* _Description of the task_: Set down the final part of the listing, which starts at the line containing "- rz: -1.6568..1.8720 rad" and runs to the last line, exactly and completely.

▼

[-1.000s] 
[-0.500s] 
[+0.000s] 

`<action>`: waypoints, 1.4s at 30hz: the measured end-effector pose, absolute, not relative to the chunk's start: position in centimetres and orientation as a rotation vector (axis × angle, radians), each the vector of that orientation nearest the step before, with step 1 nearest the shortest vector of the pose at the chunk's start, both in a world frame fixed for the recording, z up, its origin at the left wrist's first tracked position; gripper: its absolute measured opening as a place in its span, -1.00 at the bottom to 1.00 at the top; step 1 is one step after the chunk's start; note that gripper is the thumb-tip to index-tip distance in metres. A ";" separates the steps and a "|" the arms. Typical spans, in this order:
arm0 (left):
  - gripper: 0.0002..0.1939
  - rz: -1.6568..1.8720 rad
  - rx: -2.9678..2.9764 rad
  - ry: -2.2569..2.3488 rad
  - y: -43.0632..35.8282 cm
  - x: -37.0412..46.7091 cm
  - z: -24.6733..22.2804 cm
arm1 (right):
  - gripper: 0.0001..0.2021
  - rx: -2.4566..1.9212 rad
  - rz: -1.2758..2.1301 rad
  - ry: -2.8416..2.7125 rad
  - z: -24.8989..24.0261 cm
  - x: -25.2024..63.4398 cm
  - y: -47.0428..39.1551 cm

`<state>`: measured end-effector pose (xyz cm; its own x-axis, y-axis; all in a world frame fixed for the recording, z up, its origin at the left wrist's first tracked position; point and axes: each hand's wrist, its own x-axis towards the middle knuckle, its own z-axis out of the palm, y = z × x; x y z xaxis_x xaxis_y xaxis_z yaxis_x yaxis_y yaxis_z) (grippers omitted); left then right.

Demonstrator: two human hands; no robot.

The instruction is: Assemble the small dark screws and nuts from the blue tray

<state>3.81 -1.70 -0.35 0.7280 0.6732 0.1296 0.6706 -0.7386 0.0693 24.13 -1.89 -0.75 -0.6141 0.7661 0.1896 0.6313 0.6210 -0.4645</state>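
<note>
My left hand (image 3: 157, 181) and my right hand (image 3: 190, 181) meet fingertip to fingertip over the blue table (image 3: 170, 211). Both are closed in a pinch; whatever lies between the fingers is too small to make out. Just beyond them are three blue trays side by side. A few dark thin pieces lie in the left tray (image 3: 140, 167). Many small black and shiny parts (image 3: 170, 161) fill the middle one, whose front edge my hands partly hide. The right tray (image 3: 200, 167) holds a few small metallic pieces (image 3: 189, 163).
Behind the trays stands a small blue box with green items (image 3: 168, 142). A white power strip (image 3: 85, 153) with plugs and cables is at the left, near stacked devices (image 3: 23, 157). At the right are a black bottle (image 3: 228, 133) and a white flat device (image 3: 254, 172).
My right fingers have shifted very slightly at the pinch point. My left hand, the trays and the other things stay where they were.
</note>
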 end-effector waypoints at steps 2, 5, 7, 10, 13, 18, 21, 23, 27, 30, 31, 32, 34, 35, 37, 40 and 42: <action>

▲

* _Task response_:
  - rz: -1.6568..1.8720 rad
  - rx: -2.9678..2.9764 rad
  - ry: -2.2569..2.3488 rad
  - y: -43.0632..35.8282 cm
  - x: -37.0412..46.7091 cm
  - z: -24.6733..22.2804 cm
arm1 (right):
  - gripper: 0.0001..0.2021
  - rx: -2.4566..1.9212 rad
  - rz: -1.2758..2.1301 rad
  - ry: -2.8416..2.7125 rad
  - z: -24.8989..24.0261 cm
  - x: -25.2024..63.4398 cm
  - y: -47.0428..39.1551 cm

`<state>`: measured end-effector pose (xyz cm; its own x-axis, y-axis; all in a world frame fixed for the recording, z up, its origin at the left wrist's first tracked position; point and axes: each hand's wrist, its own x-axis towards the middle knuckle, its own z-axis out of the palm, y = z × x; x y z xaxis_x xaxis_y xaxis_z yaxis_x yaxis_y yaxis_z) (grippers omitted); left then right.

Demonstrator: two human hands; no robot.

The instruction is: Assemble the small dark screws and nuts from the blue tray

<state>3.81 -1.70 -0.35 0.7280 0.6732 0.1296 0.6706 -0.7386 0.0693 24.13 -1.89 -0.75 -0.6141 0.7661 0.1896 0.6313 0.6210 -0.4645</state>
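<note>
My left hand (image 3: 157, 181) and my right hand (image 3: 190, 181) meet fingertip to fingertip over the blue table (image 3: 170, 211). Both are closed in a pinch; whatever lies between the fingers is too small to make out. Just beyond them are three blue trays side by side. A few dark thin pieces lie in the left tray (image 3: 140, 167). Many small black and shiny parts (image 3: 170, 161) fill the middle one, whose front edge my hands partly hide. The right tray (image 3: 200, 167) holds a few small metallic pieces (image 3: 189, 163).
Behind the trays stands a small blue box with green items (image 3: 168, 142). A white power strip (image 3: 85, 153) with plugs and cables is at the left, near stacked devices (image 3: 23, 157). At the right are a black bottle (image 3: 228, 133) and a white flat device (image 3: 254, 172).
My right fingers have shifted very slightly at the pinch point. My left hand, the trays and the other things stay where they were.
</note>
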 end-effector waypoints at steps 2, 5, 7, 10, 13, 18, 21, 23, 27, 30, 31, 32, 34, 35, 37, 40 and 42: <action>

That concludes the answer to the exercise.